***** DATASET EXTRACT

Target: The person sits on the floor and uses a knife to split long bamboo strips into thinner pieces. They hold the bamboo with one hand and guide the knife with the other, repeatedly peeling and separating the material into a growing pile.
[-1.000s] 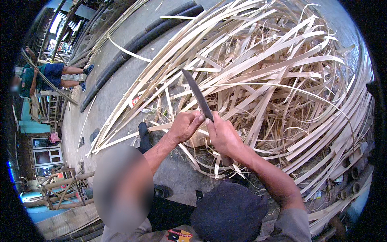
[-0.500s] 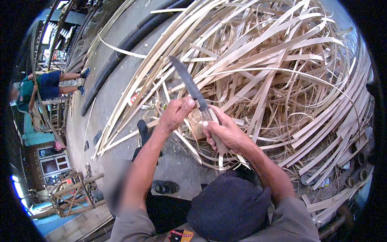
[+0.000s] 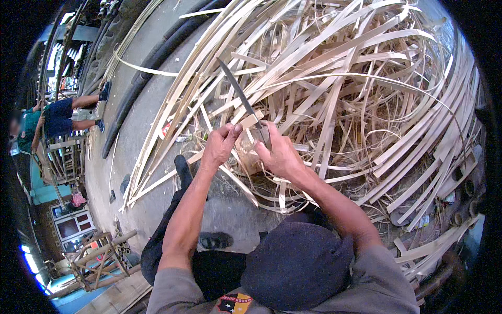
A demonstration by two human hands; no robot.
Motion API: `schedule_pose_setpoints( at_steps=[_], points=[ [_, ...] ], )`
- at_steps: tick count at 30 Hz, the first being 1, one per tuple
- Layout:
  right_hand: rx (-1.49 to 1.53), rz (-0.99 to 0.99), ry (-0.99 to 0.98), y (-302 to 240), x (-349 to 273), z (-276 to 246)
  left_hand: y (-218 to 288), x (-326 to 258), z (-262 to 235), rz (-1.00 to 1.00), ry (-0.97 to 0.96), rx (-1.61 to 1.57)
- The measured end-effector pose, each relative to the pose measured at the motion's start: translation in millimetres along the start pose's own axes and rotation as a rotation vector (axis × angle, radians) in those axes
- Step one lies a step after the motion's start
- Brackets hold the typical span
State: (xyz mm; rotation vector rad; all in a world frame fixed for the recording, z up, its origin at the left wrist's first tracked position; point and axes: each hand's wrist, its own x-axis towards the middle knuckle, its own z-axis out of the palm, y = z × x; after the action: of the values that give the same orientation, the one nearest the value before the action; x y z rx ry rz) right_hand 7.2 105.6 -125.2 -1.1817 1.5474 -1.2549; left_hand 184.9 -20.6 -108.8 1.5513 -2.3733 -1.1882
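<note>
My right hand (image 3: pixel 281 156) is wrapped around the handle of a long knife (image 3: pixel 238 89), whose dark, slightly curved blade points away and to the left. Only part of the handle end shows between the fingers. In front of my chest, my left hand (image 3: pixel 219 146) pinches a short, pale bamboo piece (image 3: pixel 249 124) between thumb and fingers. The blade's lower part crosses this piece, close to my right hand; whether it has cut in, I cannot tell. Below the hands stands a wooden block (image 3: pixel 248 159), partly covered by my right hand.
A big tangled heap of bamboo strips (image 3: pixel 334 99) fills the ground ahead and to the right. Black pipes (image 3: pixel 133 94) lie on the concrete floor (image 3: pixel 99 178) at left. A person (image 3: pixel 55 118) stands far left near a bamboo frame (image 3: pixel 99 256).
The knife has turned so its blade looks thinner, and the pale bamboo piece now shows across it. My left hand has shifted slightly left, away from the blade.
</note>
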Motion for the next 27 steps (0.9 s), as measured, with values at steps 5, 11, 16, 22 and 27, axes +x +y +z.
schedule_pose_setpoints(
  at_steps=[5, 11, 16, 22, 27],
  points=[
    [0.446, 0.353, -0.235, 11.1, -0.8, -3.2, 14.2, 6.9, 12.3, 0.047, -0.017, -0.067],
    [0.705, 0.39, -0.153, 12.6, 5.1, -31.0, 41.4, 20.8, 35.4, 0.043, -0.001, -0.029],
    [0.777, 0.447, -0.05, 20.5, 8.9, -55.0, 64.9, 51.7, 70.8, 0.111, -0.024, -0.24],
    [0.272, 0.253, 0.114, 21.5, 13.0, -27.7, 108.9, 51.5, 41.9, 0.37, 0.243, 0.046],
    [0.12, 0.363, 0.024, 8.5, 22.5, -15.6, 158.1, 59.3, 18.1, 0.398, 0.084, 0.54]
  ],
)
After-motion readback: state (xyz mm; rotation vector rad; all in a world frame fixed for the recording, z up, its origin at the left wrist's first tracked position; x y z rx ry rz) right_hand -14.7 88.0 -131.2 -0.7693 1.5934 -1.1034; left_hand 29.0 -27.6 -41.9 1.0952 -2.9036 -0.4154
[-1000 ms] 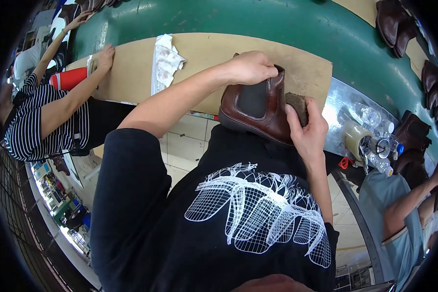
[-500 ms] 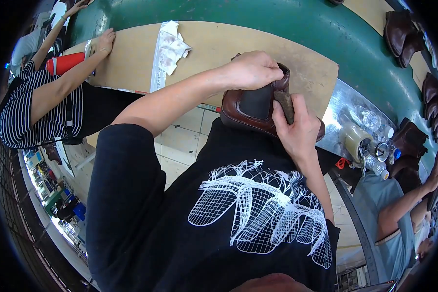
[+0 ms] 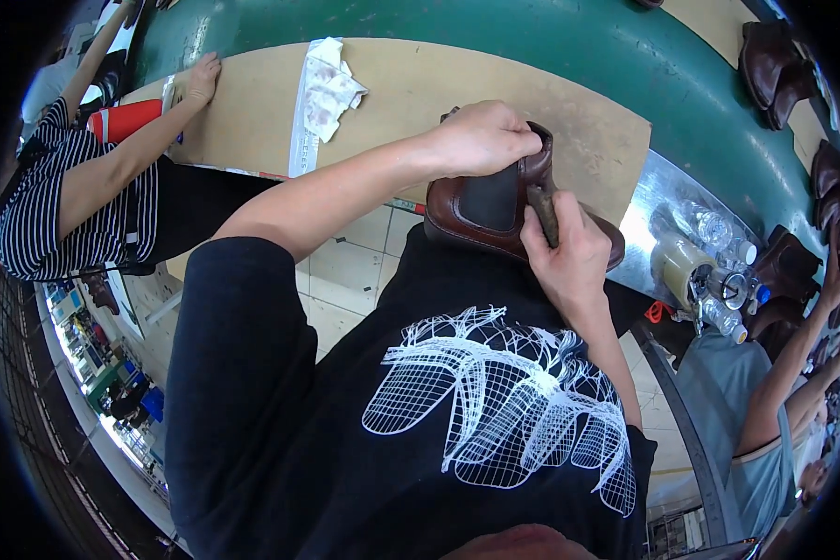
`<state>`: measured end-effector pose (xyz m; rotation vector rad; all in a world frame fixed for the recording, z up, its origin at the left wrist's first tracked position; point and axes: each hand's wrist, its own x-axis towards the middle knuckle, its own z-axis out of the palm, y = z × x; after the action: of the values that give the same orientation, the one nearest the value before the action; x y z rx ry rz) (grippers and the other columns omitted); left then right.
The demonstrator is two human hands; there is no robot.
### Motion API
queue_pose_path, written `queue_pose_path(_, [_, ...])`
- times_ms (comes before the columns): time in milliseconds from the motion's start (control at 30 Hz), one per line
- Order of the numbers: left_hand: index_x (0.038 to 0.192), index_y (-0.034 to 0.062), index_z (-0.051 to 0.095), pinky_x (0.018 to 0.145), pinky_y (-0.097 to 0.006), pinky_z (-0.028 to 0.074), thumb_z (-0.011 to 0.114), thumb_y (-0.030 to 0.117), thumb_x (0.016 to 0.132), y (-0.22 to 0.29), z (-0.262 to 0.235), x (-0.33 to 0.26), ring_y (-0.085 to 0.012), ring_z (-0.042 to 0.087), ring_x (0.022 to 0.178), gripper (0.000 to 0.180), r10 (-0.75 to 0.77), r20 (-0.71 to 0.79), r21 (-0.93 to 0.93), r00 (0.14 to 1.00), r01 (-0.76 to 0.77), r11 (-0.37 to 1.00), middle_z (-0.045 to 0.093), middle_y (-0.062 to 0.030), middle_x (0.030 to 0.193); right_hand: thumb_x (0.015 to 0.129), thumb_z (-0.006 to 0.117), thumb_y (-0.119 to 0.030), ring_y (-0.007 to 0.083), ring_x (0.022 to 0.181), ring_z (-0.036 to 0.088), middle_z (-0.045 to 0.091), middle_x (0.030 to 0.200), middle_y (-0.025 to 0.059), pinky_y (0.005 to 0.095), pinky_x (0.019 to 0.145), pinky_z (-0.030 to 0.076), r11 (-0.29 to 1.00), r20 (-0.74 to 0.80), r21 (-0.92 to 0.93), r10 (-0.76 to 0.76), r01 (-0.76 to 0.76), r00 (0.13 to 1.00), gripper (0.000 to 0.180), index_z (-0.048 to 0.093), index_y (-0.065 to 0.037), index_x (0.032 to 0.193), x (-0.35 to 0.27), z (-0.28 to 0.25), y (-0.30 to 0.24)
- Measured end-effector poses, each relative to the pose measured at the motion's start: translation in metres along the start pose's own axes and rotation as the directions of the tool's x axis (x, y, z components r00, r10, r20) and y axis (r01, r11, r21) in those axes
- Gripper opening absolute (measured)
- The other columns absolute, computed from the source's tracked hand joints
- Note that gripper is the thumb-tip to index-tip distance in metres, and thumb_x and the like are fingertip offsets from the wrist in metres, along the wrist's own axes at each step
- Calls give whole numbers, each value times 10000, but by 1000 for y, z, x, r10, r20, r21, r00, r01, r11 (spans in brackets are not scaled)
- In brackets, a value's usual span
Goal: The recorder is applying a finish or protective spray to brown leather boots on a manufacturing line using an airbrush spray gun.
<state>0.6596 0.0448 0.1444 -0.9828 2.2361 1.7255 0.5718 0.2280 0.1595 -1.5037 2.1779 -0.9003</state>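
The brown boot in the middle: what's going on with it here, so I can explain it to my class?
A person's left hand grips the brown boot by its top edge, while the right hand holds a small brown block at the boot's front. The boot is upright at the near edge of a tan board. A stained white cloth lies to the left; clear bottles are to the right.
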Motion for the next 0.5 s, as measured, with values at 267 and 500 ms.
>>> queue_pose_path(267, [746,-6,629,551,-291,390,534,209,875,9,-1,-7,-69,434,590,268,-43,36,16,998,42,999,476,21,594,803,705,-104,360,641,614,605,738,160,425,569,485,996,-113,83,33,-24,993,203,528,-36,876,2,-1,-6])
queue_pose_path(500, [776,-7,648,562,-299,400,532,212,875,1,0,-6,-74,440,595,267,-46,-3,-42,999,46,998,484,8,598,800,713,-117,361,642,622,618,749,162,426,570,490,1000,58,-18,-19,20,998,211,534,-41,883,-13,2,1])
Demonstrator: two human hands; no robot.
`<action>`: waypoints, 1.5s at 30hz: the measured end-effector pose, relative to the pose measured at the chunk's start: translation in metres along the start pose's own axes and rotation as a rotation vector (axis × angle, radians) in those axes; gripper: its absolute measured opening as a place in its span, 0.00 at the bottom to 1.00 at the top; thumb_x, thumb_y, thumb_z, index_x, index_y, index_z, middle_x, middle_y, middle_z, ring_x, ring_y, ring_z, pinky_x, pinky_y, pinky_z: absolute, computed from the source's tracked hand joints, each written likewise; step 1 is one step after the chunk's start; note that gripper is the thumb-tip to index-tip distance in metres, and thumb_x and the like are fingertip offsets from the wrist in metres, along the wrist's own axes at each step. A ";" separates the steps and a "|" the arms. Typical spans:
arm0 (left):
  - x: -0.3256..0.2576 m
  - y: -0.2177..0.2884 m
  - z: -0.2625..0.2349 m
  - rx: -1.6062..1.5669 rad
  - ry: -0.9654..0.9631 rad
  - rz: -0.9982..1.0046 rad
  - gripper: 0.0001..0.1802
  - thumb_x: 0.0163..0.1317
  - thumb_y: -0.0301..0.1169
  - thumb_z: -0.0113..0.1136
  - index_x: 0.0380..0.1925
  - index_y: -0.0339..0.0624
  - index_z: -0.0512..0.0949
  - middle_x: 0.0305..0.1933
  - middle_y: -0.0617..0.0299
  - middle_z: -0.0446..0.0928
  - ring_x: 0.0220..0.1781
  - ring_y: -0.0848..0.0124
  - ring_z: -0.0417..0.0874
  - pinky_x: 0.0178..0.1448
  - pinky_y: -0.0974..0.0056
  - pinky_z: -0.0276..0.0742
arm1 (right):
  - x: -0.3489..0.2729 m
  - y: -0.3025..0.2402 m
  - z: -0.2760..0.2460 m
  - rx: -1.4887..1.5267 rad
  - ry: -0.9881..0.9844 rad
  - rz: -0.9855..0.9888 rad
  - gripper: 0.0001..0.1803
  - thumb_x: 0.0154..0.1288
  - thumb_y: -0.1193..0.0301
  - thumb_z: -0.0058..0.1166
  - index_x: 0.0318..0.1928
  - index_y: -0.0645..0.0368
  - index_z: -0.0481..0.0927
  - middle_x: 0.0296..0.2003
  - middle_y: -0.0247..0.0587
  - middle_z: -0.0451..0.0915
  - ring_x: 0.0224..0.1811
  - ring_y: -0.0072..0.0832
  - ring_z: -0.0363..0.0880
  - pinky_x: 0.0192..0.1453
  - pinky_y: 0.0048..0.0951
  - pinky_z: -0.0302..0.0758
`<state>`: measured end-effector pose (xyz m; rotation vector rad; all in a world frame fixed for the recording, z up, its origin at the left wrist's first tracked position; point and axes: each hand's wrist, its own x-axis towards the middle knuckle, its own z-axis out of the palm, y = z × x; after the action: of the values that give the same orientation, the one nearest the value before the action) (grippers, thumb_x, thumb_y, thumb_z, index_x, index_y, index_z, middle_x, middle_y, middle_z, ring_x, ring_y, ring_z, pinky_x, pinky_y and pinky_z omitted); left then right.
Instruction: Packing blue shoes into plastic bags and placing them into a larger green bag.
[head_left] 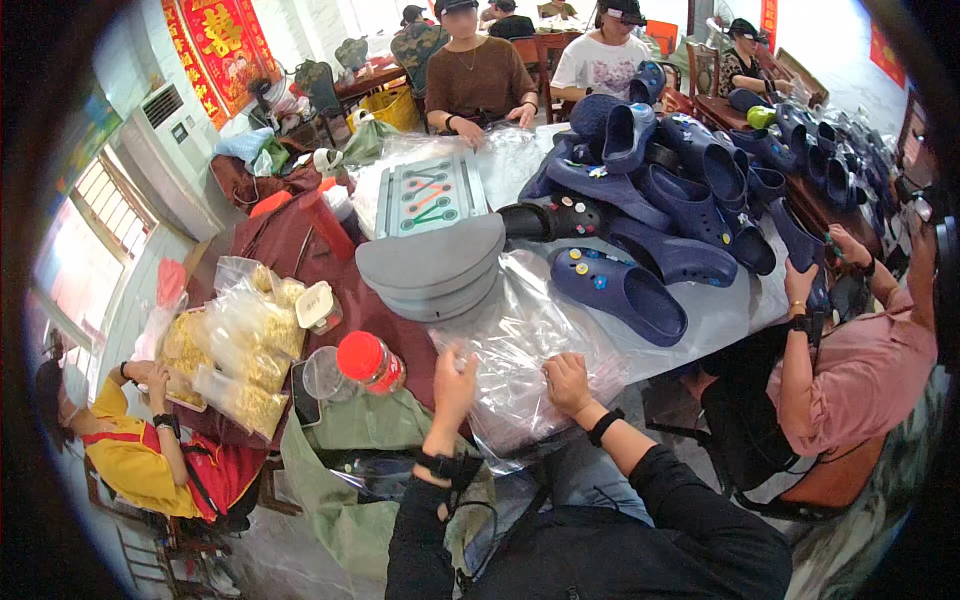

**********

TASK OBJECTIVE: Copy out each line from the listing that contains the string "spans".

PROBLEM SOLUTION:
- Calls give whole numbers, each value times 10000, but by 1000 for y, z, x, r10, r20, r21, r00, r01, r11 (spans in brackets are not scaled)
`<action>`: waypoints, 1.5s at 30hz: the measured end-effector pose, relative to the pose measured at the chunk's start: translation in metres along the start pose's own axes and rotation as a rotation vector (axis × angle, radians) in those axes; gripper: its absolute measured opening as a place in its span, 0.00 at the bottom to 1.00 at the top; thumb_x, thumb_y, thumb_z, index_x, index_y, index_z, middle_x, middle_y, middle_z, ring_x, ring_y, ring_z, pinky_x, pinky_y, pinky_z: absolute, computed from the source's tracked hand joints, each written likewise; step 1 is one step after the chunk's start; note that gripper is the thumb-tip to index-tip distance in metres, and thumb_x and the like are fingertip offsets from the wrist in metres, along the wrist's own axes at each step. A ";" separates the steps and a "|" the arms. Typical spans:

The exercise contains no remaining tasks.